A PROJECT that supports vulnerable families in Swansea has helped hundreds of young mums-to-be to quit smoking.
Jig-so, has achieved a 25% success rate in helping pregnant young women to quit the habit – protecting babies from potentially life-threatening health risks.
The project set up in 2016 between Swansea Council and Swansea Bay University Health Board, provides early intervention and support to young families facing challenges such as anxiety and depression, poverty, domestic violence, drug and alcohol addiction and homelessness.
Young pregnant women ranging in age from 14 to 25-years-old are referred to the service by their midwife and receive one-to-one home visits from the team throughout their pregnancy, attend group antenatal sessions then receive parenting support once their baby is born.
Meanwhile struggling young families, many of which rely on foodbanks for survival, are given crucial parenting support resulting in many children having been taken off the social services at risk register.
Giving advice on the benefits of quitting smoking is just one part of the team’s role, but it is one that midwife Julie Morgan feels is crucial, given both the health and financial benefits of giving up. She said: “We are very proud of what we have achieved in helping 25% of the young women we work with to give up smoking.
“When we meet them, we find that many of them are completely unaware of the harm it can cause to their babies. A lot of them come from homes where generations of their family still smoke and many of them buy and smoke contraband cigarettes because it’s cheaper and they get to buy twice as many.
“Many of them say they don’t want to give up because they want to have a small baby. Others say that if they try to quit it will stress the baby. But when we tell them what smoking can do to their health and their health of their babies they are shocked.”
According to Julie around 40% of the pregnant women the team supports smoke.

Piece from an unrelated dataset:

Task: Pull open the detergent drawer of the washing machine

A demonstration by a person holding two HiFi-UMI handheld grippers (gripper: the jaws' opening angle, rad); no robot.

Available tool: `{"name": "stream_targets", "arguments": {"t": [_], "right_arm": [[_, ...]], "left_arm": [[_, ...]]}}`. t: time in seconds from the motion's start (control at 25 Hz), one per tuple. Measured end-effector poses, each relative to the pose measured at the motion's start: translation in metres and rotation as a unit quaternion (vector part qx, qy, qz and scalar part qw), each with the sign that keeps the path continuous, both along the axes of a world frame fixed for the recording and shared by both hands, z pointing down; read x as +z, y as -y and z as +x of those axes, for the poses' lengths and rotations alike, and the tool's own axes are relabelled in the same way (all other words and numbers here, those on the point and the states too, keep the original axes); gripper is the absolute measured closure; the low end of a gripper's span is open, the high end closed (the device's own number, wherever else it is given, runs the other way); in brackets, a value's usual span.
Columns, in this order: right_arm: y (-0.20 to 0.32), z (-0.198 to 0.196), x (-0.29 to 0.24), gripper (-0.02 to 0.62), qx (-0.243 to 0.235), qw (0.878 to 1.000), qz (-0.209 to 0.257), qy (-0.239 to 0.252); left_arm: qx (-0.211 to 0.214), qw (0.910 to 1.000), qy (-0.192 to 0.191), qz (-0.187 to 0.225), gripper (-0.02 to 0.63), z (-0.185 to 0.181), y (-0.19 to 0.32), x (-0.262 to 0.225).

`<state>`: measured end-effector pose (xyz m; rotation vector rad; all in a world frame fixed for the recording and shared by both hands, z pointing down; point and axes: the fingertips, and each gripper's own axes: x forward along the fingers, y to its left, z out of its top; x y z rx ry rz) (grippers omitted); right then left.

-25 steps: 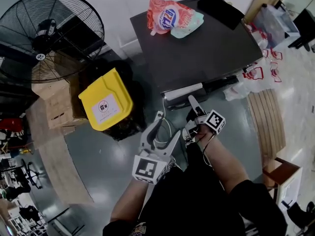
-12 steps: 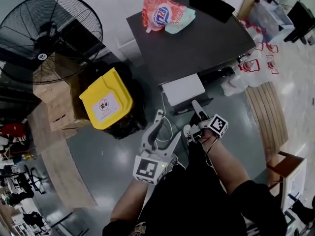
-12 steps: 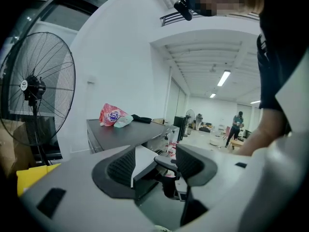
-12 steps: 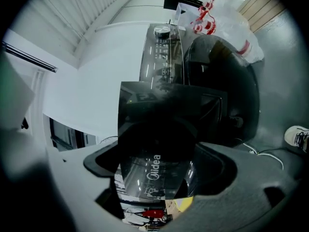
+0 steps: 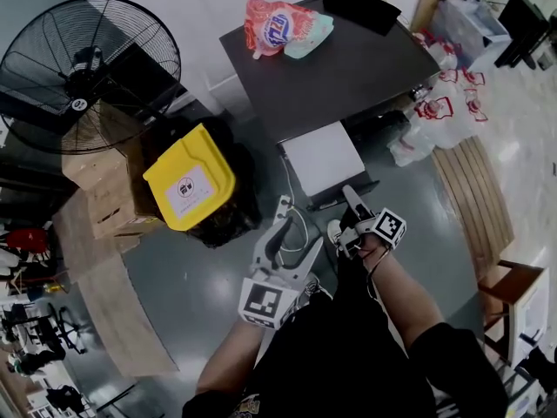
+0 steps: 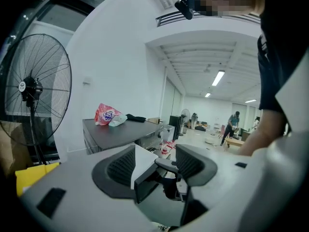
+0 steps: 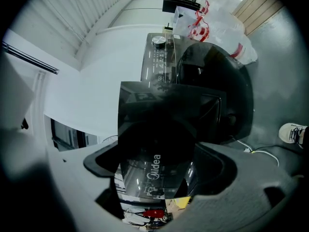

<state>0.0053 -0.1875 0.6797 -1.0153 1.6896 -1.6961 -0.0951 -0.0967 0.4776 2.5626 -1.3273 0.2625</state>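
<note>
On my far left stands a big black fan (image 5: pixel 80 70), with cardboard boxes (image 5: pixel 106 197) below it and a yellow bin lid (image 5: pixel 190 183) just beside them. Next comes my left gripper (image 5: pixel 294 226), hovering over the grey floor near the machine; in the left gripper view its jaws are spread wide and nothing sits between the pads (image 6: pixel 120 167), only a look through the gap at the open drawer beyond. The detergent drawer (image 5: pixel 324 157) sticks well out of the front of the washing machine (image 5: pixel 348 72), its white top showing and its dark front panel at the near end. My right gripper (image 5: pixel 352 209) is on that front panel: in the right gripper view the jaws are closed on the glossy black panel, which carries white Midea lettering. On the machine's dark top lie a red and white detergent bag (image 5: pixel 280 24) and, further right, a black cloth (image 5: pixel 361 7). White plastic bags with red print (image 5: pixel 432 122) sit right of the machine, and a wooden slatted bench (image 5: pixel 477 209) lies beyond them.
</note>
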Motion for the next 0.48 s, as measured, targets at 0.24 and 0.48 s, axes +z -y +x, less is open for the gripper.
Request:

They are given advice on quitting by their midwife throughout their pregnancy and regularly have their Carbon Monoxide levels monitored to see what progress they’ve made.
Smoking cessation advice also forms a key part of the group antenatal sessions the team provides, and they use a range of props to illustrate why it’s a good idea to quit, including a ‘chemical soup’ containing all the ingredients found in cigarettes, jars of tar, a set of smoker’s teeth and flipcharts of graphic images showing parts of the body affected by smoking.
The team also emphasises the cost of smoking to the women, many of whom are already facing challenging financial circumstances, made worse by their smoking habit.
The most effective tactic however is to build up trust with their clients, said Julie: “It’s a very gradual process. But visiting them at home means we have a real opportunity to build a relationship with them.
“To build up that level of trust, we can’t just go into the first appointment and start talking about smoking straight away. We have to approach the subject in a sensitive way and make sure they don’t feel judged.”
As well as supporting mums-to-be to stop smoking, the team also provide smoking cessation advice to the women’s partners and to the young families they support. Their aim is to encourage families to have smoke-free homes and to protect to their children from the effects of second-hand smoke in particular, the risk of sudden infant death syndrome in new-born babies.
Thanks to their efforts, says Julie, none of the young parents they visit in their homes smoke around their children and those that struggle to quit are encouraged to at least smoke outside the home.
For the young women that do manage to quit the habit, however, the effects can be powerful, not only on their health but on their self-esteem, as Julie explains:
“Lots of the girls we work with feel they have never achieved anything in life. They have seldom been praised or encouraged for anything they’ve done and they feel so proud of themselves for quitting for the sake of their baby’s health and proving to themselves that they can do it.”